The Committee has also considered the need for the regulatory system to adapt so the public can have similar confidence in new forms of digital money as in existing forms, allowing them to be widely used and trusted. UK authorities have taken important steps towards putting in place a regulatory regime for the sector. The FPC also continues to monitor risks to UK financial stability that could arise from cryptoassets, their associated markets and the adoption of the underlying technology.
Risks from the non-bank financial sector
Market based finance provides vital financial services to support the wider economy. These services include providing credit, intermediating between those seeking to invest their savings and borrowers, insuring against and transferring risk, and offering payment and settlement services.

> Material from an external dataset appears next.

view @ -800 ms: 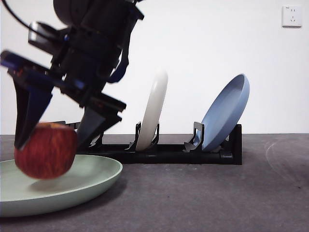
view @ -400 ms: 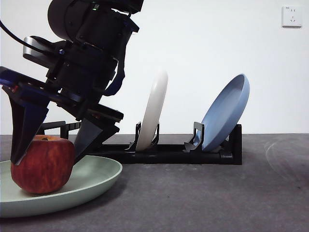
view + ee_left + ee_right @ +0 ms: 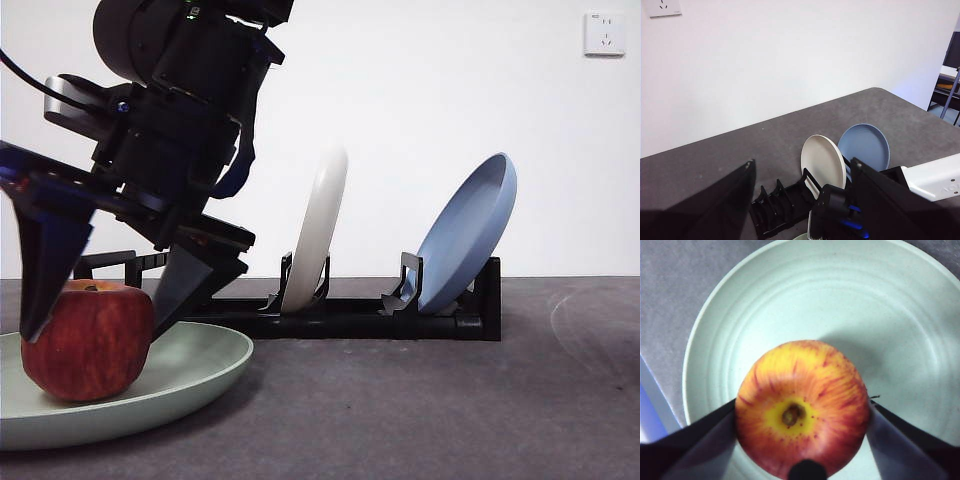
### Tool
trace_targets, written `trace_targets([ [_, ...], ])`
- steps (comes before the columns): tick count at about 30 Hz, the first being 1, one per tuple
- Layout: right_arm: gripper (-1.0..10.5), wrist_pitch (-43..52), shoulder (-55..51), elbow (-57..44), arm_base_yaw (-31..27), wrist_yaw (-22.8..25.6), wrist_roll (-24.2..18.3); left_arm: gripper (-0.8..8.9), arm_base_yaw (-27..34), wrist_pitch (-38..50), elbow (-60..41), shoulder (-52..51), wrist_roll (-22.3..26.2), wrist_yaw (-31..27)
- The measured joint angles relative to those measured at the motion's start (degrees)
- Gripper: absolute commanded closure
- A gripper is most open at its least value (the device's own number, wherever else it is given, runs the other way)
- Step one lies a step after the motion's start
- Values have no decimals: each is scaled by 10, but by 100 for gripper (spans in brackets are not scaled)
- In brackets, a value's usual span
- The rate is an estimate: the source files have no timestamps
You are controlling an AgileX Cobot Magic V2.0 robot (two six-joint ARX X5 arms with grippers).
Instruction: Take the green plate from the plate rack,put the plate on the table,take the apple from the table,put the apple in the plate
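The red apple (image 3: 88, 340) rests upright in the pale green plate (image 3: 190, 365), which lies flat on the dark grey table (image 3: 430, 410) at the near left. My right gripper (image 3: 90, 325) comes down from above and straddles the apple. In the right wrist view its jaws touch both sides of the apple (image 3: 802, 390), stem up, over the plate (image 3: 805, 300). My left gripper (image 3: 801, 162) hangs high above the table, open and empty. The black plate rack (image 3: 350, 320) stands behind.
The rack holds a cream-white plate (image 3: 318, 225) and a blue plate (image 3: 470, 235), both on edge; they also show in the left wrist view, the cream-white plate (image 3: 822, 162) and the blue plate (image 3: 865, 147). A wall socket (image 3: 604, 32) is at the top right.
The right gripper lowered the apple from just above the green plate down onto it. The apple now sits still in the plate, with the jaws still at its sides.
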Motion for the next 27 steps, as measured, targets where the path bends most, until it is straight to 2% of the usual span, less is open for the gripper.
trace_targets([
  [8,437,-5,4,1,0,5,2,496,0,0,0,0,0,0],
  [12,438,-50,4,24,0,5,2,496,0,0,0,0,0,0],
  [18,442,-184,5,129,0,5,-8,496,0,0,0,0,0,0],
  [24,442,-351,5,254,-4,10,-47,496,0,0,0,0,0,0],
  [27,442,-388,-4,276,-7,11,-59,496,0,0,0,0,0,0],
])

This part of the financial sector has grown materially and plays an increasingly important role for the UK economy.
As part of its responsibilities, the FPC identifies, monitors and takes action to remove or reduce systemic risks in the system of market-based finance (MBF), including non-bank financial institutions (NBFIs).
Episodes of volatility in financial markets, such as the ‘dash for cash’ in March 2020, and the disruption to the functioning of UK government bond markets in late September 2022, have underlined the importance of continuing to improve the overall resilience of market-based finance.

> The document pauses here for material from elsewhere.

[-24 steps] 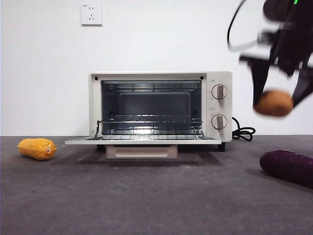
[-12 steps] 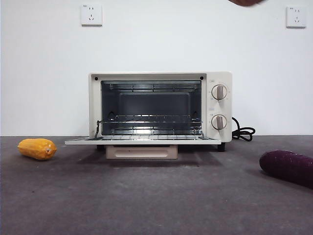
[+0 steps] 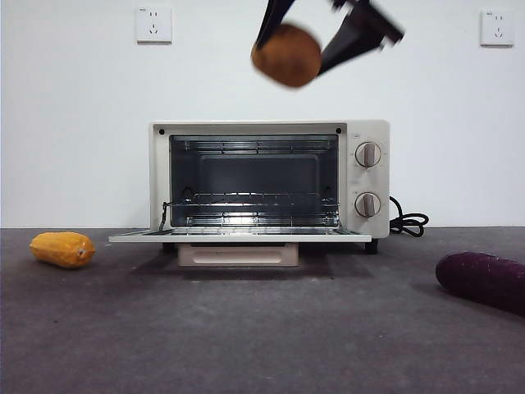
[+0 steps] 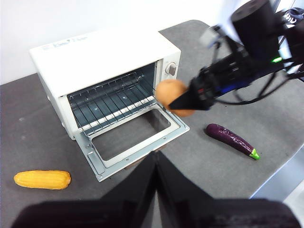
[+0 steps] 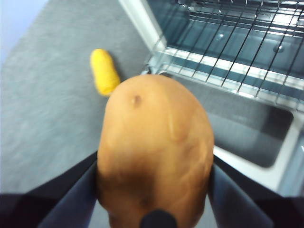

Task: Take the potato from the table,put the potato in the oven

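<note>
The orange-brown potato [image 3: 286, 55] hangs high in the air above the oven [image 3: 269, 182], held by my right gripper [image 3: 289, 51], which is shut on it. In the right wrist view the potato [image 5: 156, 147] fills the space between the jaws, above the oven's lowered door [image 5: 247, 133]. The left wrist view shows the potato [image 4: 174, 97] in front of the open oven [image 4: 102, 66], over its door. The cream-white oven stands with its door folded down and its wire rack [image 3: 250, 199] bare. My left gripper [image 4: 156, 159] is shut, high above the table [image 3: 246, 328].
A yellow ridged vegetable [image 3: 62, 249] lies on the table left of the oven. A dark purple eggplant [image 3: 482, 281] lies at the right. The oven's black cord [image 3: 408, 222] curls beside its right wall.
The right gripper with the potato rose from the right side, left the front view at the top, and now shows high above the oven, further left.
</note>
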Robot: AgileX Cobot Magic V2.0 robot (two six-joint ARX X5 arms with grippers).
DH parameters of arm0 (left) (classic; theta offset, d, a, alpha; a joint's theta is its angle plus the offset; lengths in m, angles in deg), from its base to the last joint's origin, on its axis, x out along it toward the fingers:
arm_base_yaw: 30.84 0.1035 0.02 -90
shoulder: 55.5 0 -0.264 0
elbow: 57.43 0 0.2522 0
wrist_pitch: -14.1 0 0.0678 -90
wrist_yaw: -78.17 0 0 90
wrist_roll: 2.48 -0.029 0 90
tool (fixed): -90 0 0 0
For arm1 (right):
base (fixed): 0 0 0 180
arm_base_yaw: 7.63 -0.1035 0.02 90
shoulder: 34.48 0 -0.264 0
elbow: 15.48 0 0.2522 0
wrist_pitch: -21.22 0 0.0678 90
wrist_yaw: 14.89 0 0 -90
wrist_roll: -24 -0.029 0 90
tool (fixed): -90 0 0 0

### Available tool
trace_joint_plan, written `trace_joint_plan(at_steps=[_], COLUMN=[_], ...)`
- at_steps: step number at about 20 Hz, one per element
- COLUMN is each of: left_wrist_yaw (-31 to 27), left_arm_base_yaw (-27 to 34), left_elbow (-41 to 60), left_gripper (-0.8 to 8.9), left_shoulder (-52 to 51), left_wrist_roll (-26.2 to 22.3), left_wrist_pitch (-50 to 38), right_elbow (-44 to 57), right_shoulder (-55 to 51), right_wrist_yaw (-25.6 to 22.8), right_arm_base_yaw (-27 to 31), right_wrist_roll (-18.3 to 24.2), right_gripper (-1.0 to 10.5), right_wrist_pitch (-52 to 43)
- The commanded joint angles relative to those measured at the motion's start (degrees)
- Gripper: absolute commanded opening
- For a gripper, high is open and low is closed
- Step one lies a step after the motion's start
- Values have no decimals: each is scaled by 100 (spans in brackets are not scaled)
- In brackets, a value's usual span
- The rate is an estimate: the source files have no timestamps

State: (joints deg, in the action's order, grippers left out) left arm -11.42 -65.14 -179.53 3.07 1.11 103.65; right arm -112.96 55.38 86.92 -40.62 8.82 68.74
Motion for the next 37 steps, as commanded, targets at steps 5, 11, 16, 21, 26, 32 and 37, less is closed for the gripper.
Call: trace_joint_plan(at_steps=[5,11,16,21,26,32,37], left_wrist_yaw=[2,-2,-48,0,-44,-44,-44], left_arm_base_yaw=[-15,-15,-13,-13,-13,-13,-13], left_elbow=[66,396,916,970,970,970,970], left_gripper=[-6,-6,-6,-6,-6,-6,-6], left_shoulder=[-157,-337,-468,-507,-645,-695,-695], left_wrist_roll=[-59,-61,-61,-17,-17,-22,-46], left_wrist_pitch=[-22,-20,-20,-20,-20,-20,-20], right_elbow=[-2,-184,-820,-1370,-1478,-1478,-1478], right_shoulder=[1270,2085,2514,2870,3200,3368,3416], right_wrist_yaw=[-625,-997,-997,-1235,-1554,-1814,-1878], right_arm_base_yaw=[-4,7,7,7,0,0,7], right_wrist_roll=[33,-24,-22,-28,-136,-212,-286], right_gripper=[155,158,158,158,159,159,240], right_wrist_pitch=[-1220,-1749,-1720,-1550,-1683,-2140,-2179])
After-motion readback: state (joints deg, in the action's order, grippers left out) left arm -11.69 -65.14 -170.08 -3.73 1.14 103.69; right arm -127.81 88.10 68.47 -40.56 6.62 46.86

The FPC’s approach to identifying, assessing, monitoring and mitigating vulnerabilities in MBF, was published in October 2023[footnote 3]. It noted that reforms are required in a number of areas, including to address structural liquidity mismatches, risks arising from margin requirements and margin calls, and risks arising from leverage in non-bank financial institutions.
The Committee continues to attach a high priority to supporting the work undertaken by the Bank and Financial Stability Board (FSB) to address vulnerabilities in MBF that could affect financial stability and encourages authorities globally to take action to reduce the vulnerabilities through internationally co-ordinated policy reforms. Alongside international work, the Bank will continue to work to reduce vulnerabilities domestically where it is effective and practical.

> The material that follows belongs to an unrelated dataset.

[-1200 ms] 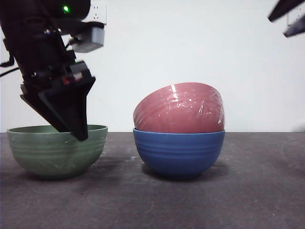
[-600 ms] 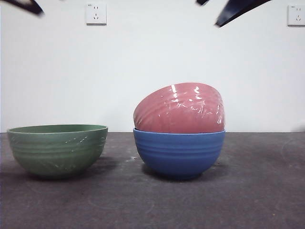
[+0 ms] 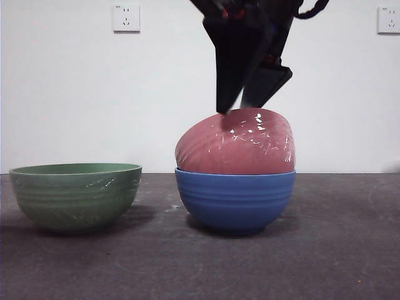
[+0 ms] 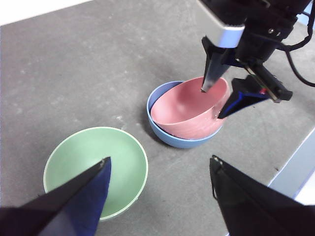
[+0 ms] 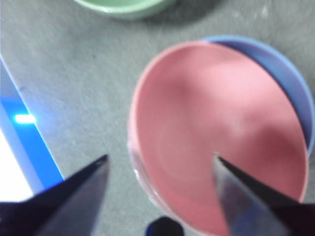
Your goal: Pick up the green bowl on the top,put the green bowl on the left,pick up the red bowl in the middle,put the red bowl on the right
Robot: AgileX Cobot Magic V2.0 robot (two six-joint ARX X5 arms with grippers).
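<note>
- The green bowl (image 3: 75,195) stands upright on the dark grey worktop (image 3: 200,269) at the left, alone and well apart from the other two bowls; pale scratch marks show on its ridged side.
- The left gripper (image 4: 157,189) hangs high over that side with nothing between its jaws, which are spread wide; from its wrist view the green bowl's hollow (image 4: 96,167) lies partly under one jaw.
- In the middle, the red bowl (image 3: 236,143) sits tilted inside a blue bowl (image 3: 235,200), its rounded outside turned toward the front camera and its mouth tipped away. Its rim rides above the blue rim on one side.
- The right gripper (image 3: 240,103) comes down from above, right over the red bowl. Its jaws are spread: in the left wrist view one finger (image 4: 210,78) points into the red hollow and the other is outside the rim. I cannot tell whether either touches the bowl.
- On the white wall behind, one socket (image 3: 125,17) is at upper left and another (image 3: 388,19) at the far right.
</note>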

In late 2022, a rapid and unprecedented increase in UK gilt yields exposed vulnerabilities in LDI funds in which many pension schemes invest. In response, the Bank took temporary and targeted action to restore market functioning, in support of financial stability, and the FPC made recommendations to improve the resilience of these funds. Given the significant progress made on liability-driven investment (LDI) fund resilience across domestic and international authorities, the FPC closed its November 2022 and March 2023 Recommendations on LDI resilience at its meeting in June 2024. Its March 2023 Recommendation that TPR should have the remit to take into account financial stability considerations in its work on a continuing basis remains in place.
The FPC also continues to carry out horizon scans across a wide range of non-bank activities and markets – within and outside the regulatory perimeter – in order to facilitate ongoing vigilance of a broader set of risks in the sector and assesses and develops policy responses. As part of this work, the Bank has published the results of its first system-wide-exploratory scenario exercise (SWES) in November 2024. The SWES is an important tool for surveillance and thus helping to improve understanding of the behaviours of banks and NBFIs in stressed financial market conditions, building insights on how shocks in UK financial markets might be amplified including through the functioning of core markets.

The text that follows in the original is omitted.